• Work instructions: Within the listing below, count the lines that include "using" and give the count alone.

• Recorded data:
#####

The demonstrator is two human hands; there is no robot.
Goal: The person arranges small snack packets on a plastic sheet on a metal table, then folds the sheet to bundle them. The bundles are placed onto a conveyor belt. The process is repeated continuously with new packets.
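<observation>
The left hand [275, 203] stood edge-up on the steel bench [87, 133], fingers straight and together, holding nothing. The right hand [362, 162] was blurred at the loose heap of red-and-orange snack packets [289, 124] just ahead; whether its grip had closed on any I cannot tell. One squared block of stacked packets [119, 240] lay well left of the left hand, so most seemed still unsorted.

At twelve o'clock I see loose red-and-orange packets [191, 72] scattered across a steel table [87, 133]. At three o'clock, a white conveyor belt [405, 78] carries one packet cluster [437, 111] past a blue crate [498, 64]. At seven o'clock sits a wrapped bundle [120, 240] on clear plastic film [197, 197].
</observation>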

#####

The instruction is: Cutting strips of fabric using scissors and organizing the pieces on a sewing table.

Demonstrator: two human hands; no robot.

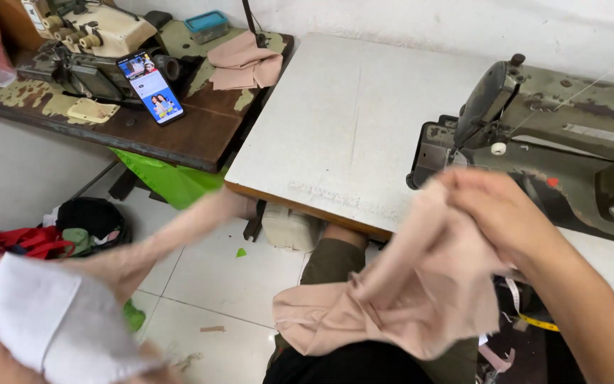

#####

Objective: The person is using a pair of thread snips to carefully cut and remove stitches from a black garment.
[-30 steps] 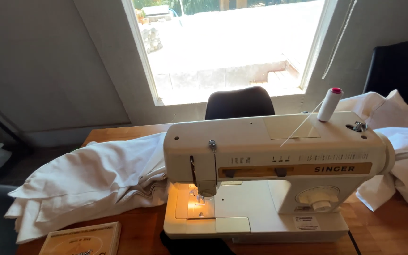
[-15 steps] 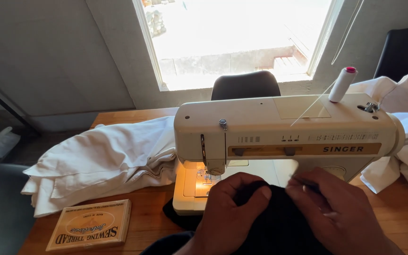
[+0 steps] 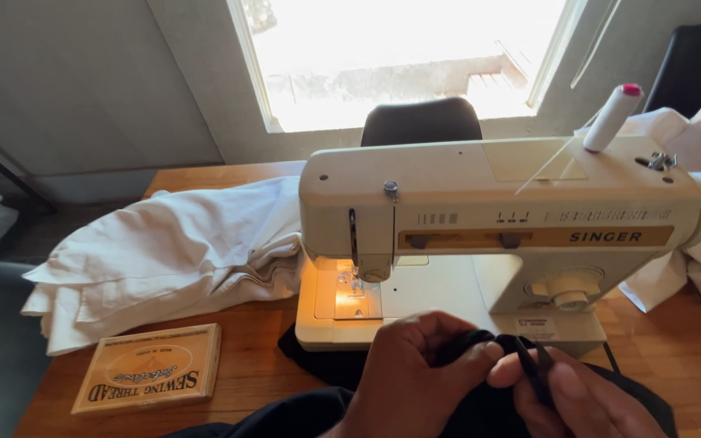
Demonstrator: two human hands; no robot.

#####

• Task solution: 2